The biofuel costs are higher than the costs of the gasoline, diesel, and natural gas that they displace as evidenced by the increases in fuel costs shown in the above table associated with the candidate volumes. Despite increasing renewable diesel fuel volumes over the 2023 to 2025 year timeframe, the projected cost to diesel fuel for the increased renewable diesel volume is decreasing due to year-over-year decreases in projected vegetable oil prices which in turn decreases the relative cost of renewable diesel. However, as described more fully in DRIA Chapter 10, our assessment of costs did not yield a specific threshold value below which the incremental costs of biofuels are reasonable and above which they are not. In Section VI we consider these directional inferences along with those for the other factors that we analyzed in the context of our discussion of the proposed volumes for 2023-2025.

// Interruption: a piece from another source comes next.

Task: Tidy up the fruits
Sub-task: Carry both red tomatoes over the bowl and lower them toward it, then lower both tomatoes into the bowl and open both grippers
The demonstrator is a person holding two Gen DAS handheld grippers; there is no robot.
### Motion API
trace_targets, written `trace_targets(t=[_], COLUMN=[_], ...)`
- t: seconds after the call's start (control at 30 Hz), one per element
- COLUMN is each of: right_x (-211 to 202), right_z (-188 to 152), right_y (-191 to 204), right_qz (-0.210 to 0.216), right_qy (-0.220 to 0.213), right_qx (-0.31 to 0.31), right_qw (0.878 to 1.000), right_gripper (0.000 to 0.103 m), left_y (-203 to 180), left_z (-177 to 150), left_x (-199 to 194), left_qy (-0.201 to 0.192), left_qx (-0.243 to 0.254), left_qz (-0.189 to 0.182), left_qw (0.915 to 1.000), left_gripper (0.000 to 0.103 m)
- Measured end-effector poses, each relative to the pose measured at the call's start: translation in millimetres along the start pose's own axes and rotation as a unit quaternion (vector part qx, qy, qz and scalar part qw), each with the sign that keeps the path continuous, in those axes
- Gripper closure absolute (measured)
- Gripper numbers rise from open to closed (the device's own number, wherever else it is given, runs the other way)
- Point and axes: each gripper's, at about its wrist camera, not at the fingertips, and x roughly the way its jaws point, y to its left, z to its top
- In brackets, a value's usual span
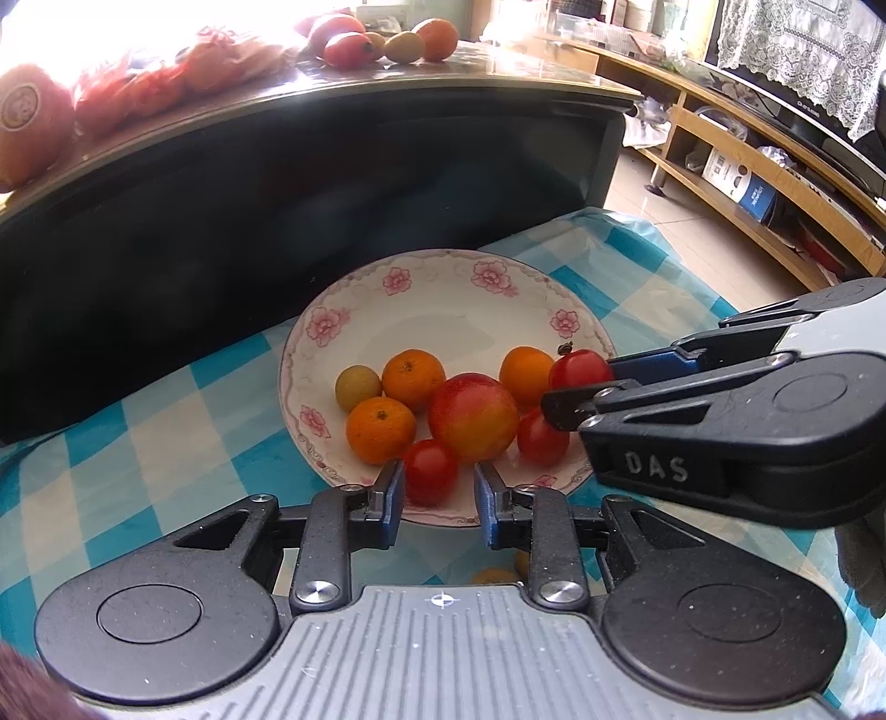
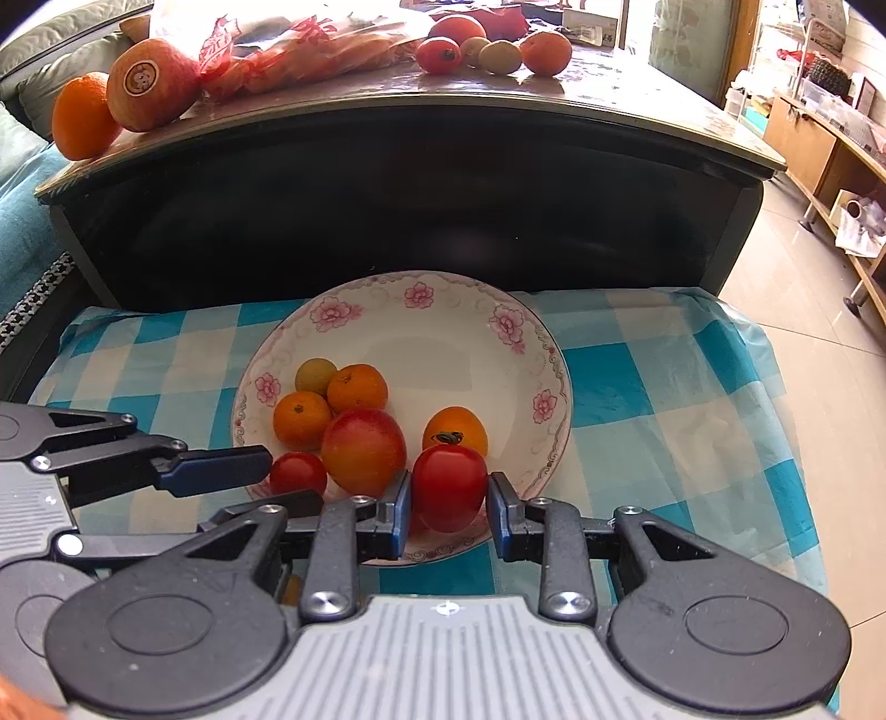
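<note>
A white plate with pink flowers [image 1: 443, 266] [image 2: 421, 282] stands on a blue-and-white checked cloth. On it lie three small oranges, a large red-yellow fruit [image 1: 473, 418] [image 2: 362, 451], a small yellow-green fruit [image 1: 357, 387] and red tomatoes. My right gripper [image 2: 449, 498] [image 1: 578, 385] is shut on a stemmed tomato [image 2: 449, 487] [image 1: 578, 368] over the plate's near right part. My left gripper [image 1: 440, 493] [image 2: 293, 482] stands at the near rim with a small tomato [image 1: 431, 471] [image 2: 298, 473] between its tips. The tomato touches the left pad, with a gap to the right pad.
Behind the plate rises a dark low table [image 2: 415, 183]. Its top carries more fruit [image 2: 493, 50], an orange [image 2: 83, 116], a large stickered fruit [image 2: 149, 83] and red bags. Tiled floor and a wooden shelf unit [image 1: 747, 166] lie to the right.
</note>
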Motion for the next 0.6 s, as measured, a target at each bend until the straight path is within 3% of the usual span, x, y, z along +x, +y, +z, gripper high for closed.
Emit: trace_targets(t=[0.6], right_x=[-3], right_z=[6], right_y=[-15], right_qz=[0.014], right_qy=[-0.013], right_qx=[0.036], right_qw=[0.999], right_gripper=[0.070], left_y=[3], left_z=[2], left_x=[-7], left_qy=[-0.010], left_qx=[-0.010], left_qz=[0.001], left_qw=[0.9999], left_gripper=[0.067])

3. Cost To Transport Goods

We also estimated the impact of the candidate volumes on the cost to transport goods. However, it is not appropriate to use the social cost for this analysis because the social costs are effectively reduced by the cellulosic and biodiesel subsidies and other market factors. The per-unit costs from Table IV.C.2-2 are adjusted with estimated RIN prices that account for the biofuel subsidies and other market factors, and the resulting values can be thought of as retail costs. Consistent with our assessment of the fuels markets, we have assumed that obligated parties pass through their RIN costs to consumers and that fuel blenders reflect the RIN value of the renewable fuels in the price of the blended fuels they sell. More detailed information on our estimates of the fuel price impacts of this rule can be found in DRIA Chapter 10.5. Table IV.C.3-1 summarizes the estimated impacts of the candidate volumes on gasoline, diesel, and natural gas fuel prices at retail when the costs of each biofuel is amortized over the fossil fuel it displaces. In the final row of the table, we show the estimated retail costs when the total costs are amortized evenly over the entire gasoline and diesel fuel pools since these are the obligated fuel pools.

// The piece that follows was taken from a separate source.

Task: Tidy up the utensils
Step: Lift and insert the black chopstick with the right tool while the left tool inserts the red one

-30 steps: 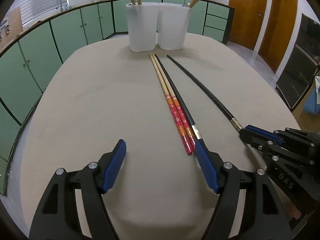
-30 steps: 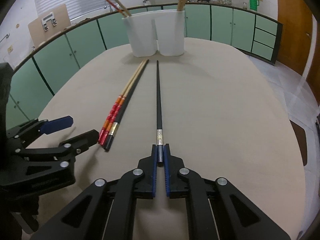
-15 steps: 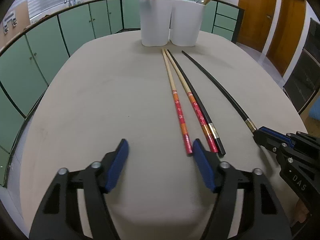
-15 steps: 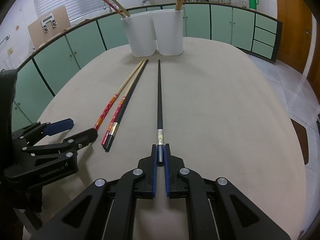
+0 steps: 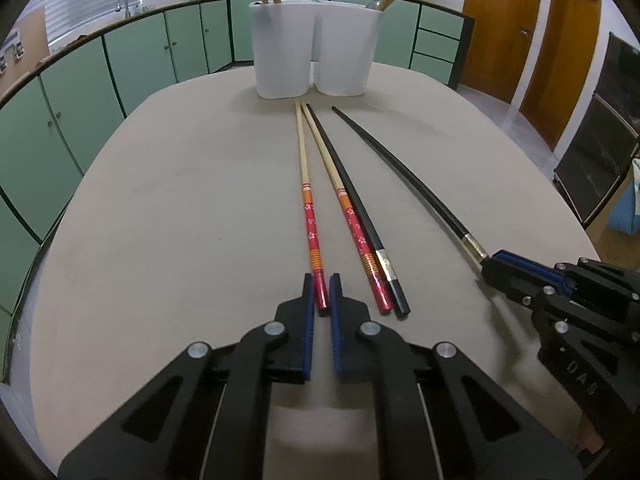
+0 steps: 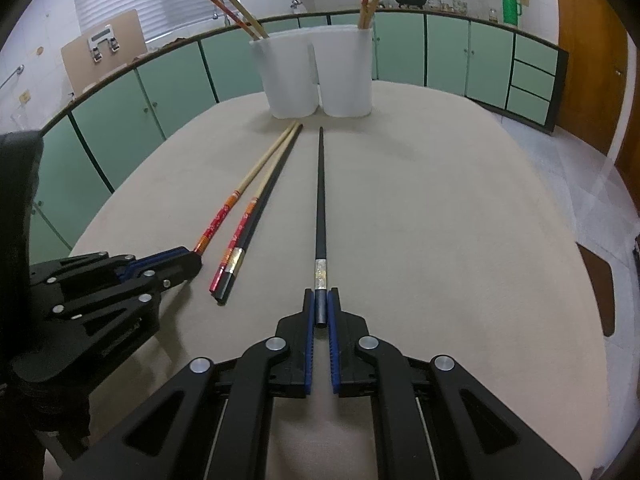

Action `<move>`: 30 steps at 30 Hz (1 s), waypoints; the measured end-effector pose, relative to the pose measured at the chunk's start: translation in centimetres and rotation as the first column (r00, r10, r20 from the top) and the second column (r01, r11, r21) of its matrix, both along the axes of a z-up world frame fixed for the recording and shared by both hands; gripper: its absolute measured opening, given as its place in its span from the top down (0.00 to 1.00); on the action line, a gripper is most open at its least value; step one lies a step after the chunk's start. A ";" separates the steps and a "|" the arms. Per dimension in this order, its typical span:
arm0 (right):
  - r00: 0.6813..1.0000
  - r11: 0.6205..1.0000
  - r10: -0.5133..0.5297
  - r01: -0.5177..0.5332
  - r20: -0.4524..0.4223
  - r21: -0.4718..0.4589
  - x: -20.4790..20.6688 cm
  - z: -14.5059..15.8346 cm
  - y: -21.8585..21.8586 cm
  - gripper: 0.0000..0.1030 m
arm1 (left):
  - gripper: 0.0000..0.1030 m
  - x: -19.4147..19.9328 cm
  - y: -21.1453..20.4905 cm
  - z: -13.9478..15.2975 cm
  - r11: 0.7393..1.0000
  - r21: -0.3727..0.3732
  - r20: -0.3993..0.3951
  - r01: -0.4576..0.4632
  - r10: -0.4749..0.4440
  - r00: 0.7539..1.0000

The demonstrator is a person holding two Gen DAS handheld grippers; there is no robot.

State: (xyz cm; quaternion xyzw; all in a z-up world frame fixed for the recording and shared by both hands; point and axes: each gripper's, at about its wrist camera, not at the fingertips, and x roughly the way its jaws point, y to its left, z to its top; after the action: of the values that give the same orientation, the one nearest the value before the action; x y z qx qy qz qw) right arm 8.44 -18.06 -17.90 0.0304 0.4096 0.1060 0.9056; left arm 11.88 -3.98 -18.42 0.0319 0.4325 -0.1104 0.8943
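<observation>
Several chopsticks lie lengthwise on the beige table (image 5: 160, 240). My left gripper (image 5: 322, 300) is shut on the red-patterned end of a wooden chopstick (image 5: 306, 184), which still rests on the table. A second red-and-wood chopstick (image 5: 348, 216) and a black one (image 5: 360, 216) lie just to its right. My right gripper (image 6: 321, 312) is shut on the thick end of another black chopstick (image 6: 320, 200) with a silver band. Two white holders (image 5: 312, 60) stand side by side at the far end, each with chopsticks sticking out.
Green cabinets (image 5: 80, 80) curve around the table's far and left sides. Wooden doors (image 5: 520, 28) stand at the right. The right gripper's body (image 5: 560, 280) sits low at the right of the left wrist view; the left gripper (image 6: 120, 276) shows at the left of the right wrist view.
My left gripper shifted so one red-and-wood chopstick, nudged away from its pair, sits between its fingers, then its jaws shut on that chopstick's end. The right gripper kept its grip and stayed put.
</observation>
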 end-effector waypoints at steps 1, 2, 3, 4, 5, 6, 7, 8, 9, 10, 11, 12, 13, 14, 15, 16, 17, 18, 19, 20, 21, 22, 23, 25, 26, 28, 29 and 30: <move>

Table IV.C.3-1—Estimated Effect of Biofuels on Retail Fuel Prices

[¢/gal]

2023 2024 2025
Relative to No RFS Baseline:
Gasoline 0.6 1.8 3.1
Diesel 14.1 14.4 14.9
Gasoline and Diesel 4.3 5.3 6.3
Relative to 2022 Baseline:
Gasoline 1.7 2.6 3.3
Diesel 0.8 1.5 3.2
Gasoline and Diesel 1.4 2.3 3.3

For estimating the cost to transport goods, we focus on the impact on diesel fuel prices since trucks which transport goods are normally fueled by diesel fuel. Reviewing the data in Table IV.C.3-1, the largest projected price increase is 14.9¢ per gallon for diesel fuel in 2025.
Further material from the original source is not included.